Data for review START

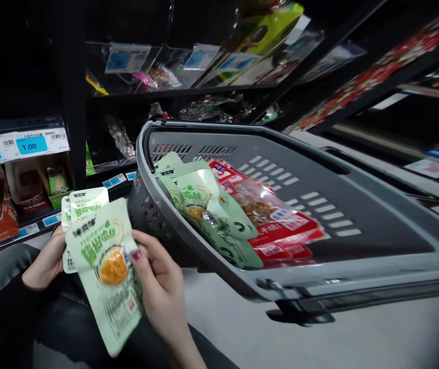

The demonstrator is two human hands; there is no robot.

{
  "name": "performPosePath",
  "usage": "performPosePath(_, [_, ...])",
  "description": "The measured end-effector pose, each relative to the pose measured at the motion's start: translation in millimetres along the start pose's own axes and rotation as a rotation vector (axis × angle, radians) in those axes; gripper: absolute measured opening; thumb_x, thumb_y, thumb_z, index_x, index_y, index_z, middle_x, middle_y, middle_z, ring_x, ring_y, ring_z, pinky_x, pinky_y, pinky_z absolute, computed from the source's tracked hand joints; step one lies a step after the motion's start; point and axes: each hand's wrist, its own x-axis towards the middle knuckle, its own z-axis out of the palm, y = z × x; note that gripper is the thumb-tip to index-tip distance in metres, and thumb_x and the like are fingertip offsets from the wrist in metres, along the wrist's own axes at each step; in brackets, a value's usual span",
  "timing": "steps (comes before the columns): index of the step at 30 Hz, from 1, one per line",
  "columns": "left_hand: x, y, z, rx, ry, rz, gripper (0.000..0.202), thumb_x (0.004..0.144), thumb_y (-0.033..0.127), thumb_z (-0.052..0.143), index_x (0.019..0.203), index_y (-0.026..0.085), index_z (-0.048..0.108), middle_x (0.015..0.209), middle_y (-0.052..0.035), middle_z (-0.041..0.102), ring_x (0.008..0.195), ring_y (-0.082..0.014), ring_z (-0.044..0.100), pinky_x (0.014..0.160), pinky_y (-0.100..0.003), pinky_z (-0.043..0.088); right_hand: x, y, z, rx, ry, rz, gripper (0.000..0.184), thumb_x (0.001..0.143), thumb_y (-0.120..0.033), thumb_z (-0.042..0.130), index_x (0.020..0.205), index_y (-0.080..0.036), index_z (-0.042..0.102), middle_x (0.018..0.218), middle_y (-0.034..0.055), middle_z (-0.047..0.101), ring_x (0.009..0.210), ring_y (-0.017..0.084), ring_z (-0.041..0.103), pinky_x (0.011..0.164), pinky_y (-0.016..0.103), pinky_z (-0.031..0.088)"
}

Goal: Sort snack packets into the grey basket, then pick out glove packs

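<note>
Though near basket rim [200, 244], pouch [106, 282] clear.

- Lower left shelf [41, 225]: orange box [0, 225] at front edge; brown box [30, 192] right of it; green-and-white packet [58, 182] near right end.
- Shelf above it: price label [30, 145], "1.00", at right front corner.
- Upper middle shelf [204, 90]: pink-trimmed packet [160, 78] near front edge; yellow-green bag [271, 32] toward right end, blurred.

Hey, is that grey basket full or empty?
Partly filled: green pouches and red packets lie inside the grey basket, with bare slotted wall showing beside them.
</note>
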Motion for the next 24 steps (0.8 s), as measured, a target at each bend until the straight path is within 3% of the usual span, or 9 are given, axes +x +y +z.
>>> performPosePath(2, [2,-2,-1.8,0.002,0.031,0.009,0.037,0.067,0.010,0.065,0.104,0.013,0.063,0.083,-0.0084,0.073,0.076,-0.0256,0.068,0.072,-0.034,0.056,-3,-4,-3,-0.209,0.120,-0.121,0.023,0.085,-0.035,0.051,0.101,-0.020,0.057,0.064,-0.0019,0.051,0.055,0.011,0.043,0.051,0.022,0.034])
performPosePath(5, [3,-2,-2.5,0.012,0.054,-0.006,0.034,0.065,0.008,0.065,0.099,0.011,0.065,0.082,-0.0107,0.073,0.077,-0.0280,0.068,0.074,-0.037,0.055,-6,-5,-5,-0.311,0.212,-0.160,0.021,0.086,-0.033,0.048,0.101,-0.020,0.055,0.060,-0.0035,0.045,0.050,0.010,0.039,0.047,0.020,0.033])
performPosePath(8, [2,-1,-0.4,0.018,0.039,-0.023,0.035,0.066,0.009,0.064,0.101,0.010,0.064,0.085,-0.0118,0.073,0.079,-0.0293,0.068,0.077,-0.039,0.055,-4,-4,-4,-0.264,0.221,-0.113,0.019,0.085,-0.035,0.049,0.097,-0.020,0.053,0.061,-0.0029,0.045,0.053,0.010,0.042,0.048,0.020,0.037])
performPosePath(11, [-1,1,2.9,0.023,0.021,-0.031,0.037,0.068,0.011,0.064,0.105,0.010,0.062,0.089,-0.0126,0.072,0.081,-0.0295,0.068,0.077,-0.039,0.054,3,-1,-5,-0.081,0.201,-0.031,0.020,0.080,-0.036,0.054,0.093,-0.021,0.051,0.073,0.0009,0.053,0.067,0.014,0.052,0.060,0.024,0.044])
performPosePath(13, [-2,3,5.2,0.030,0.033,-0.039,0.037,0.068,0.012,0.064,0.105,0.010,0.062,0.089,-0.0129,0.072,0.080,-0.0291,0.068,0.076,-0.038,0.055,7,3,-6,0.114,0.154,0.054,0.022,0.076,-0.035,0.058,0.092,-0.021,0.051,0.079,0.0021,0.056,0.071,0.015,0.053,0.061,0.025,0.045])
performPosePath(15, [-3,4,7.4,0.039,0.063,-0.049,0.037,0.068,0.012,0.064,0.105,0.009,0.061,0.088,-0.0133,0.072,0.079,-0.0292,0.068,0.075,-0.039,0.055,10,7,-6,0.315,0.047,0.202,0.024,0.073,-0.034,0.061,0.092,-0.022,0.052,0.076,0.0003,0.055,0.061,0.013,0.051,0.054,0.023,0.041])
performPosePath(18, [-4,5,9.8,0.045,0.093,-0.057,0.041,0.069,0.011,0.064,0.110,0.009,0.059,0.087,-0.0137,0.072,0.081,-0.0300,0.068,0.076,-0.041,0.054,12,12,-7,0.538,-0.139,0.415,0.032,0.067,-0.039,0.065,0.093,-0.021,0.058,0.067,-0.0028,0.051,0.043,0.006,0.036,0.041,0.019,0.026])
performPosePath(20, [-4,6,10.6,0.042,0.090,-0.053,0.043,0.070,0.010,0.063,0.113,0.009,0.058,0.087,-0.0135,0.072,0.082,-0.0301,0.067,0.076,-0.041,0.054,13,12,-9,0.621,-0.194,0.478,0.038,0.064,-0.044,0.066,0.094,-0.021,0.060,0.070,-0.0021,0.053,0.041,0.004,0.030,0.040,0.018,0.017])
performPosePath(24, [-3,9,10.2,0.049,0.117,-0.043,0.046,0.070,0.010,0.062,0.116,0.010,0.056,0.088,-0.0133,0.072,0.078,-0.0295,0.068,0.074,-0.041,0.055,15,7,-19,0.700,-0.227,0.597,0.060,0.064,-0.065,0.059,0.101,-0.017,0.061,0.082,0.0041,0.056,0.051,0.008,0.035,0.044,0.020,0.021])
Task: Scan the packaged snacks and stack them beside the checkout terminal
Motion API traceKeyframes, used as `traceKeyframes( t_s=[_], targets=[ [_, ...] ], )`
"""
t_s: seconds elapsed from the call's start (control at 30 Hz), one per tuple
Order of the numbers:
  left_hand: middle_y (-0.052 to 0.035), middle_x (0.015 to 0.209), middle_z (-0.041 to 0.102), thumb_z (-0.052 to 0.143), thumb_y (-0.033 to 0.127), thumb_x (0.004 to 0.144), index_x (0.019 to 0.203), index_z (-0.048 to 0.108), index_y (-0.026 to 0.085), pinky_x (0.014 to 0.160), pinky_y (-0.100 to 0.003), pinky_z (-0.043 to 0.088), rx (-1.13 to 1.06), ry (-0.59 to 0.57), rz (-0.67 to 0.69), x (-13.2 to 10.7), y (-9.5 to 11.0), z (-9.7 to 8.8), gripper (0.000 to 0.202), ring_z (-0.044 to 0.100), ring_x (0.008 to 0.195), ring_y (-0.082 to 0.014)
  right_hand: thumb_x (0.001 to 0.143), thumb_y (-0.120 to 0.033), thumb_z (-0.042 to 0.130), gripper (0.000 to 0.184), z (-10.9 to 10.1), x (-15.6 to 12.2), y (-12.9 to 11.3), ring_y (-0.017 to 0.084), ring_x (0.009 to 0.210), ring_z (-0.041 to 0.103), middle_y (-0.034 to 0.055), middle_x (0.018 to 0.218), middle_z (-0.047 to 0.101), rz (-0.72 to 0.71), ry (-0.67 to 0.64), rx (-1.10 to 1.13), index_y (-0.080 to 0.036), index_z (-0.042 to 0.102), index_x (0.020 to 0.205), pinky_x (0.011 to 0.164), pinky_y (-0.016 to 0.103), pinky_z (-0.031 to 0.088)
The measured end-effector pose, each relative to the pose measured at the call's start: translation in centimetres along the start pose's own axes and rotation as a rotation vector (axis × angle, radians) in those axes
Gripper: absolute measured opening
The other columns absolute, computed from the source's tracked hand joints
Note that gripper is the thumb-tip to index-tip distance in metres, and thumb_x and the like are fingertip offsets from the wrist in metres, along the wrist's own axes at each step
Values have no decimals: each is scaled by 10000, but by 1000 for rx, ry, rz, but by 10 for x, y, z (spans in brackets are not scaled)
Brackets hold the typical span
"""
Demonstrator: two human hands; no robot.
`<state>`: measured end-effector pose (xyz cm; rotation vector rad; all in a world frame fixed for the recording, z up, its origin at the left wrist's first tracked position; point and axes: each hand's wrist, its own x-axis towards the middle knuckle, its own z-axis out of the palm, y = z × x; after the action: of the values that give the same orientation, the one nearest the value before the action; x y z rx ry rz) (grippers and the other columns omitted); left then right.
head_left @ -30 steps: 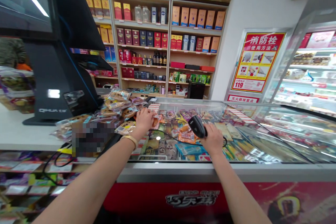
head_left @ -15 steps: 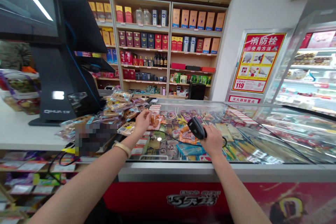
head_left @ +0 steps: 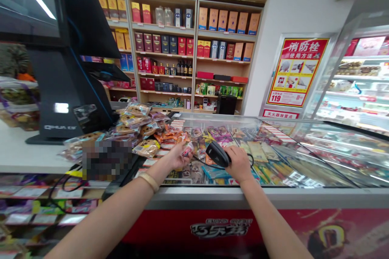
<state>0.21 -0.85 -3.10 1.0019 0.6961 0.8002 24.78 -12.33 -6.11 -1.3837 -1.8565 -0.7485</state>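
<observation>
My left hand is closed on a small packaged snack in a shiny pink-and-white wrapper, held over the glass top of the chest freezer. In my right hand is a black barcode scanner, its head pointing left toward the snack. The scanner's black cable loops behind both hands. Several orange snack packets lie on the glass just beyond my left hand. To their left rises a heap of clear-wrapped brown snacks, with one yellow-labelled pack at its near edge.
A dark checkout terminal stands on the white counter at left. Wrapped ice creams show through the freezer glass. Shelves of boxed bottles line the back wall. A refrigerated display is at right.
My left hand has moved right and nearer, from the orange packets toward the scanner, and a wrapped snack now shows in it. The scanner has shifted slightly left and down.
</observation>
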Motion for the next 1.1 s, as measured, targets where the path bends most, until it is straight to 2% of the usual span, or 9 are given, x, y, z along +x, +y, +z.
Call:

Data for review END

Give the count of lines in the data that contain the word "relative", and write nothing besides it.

Exercise output:
2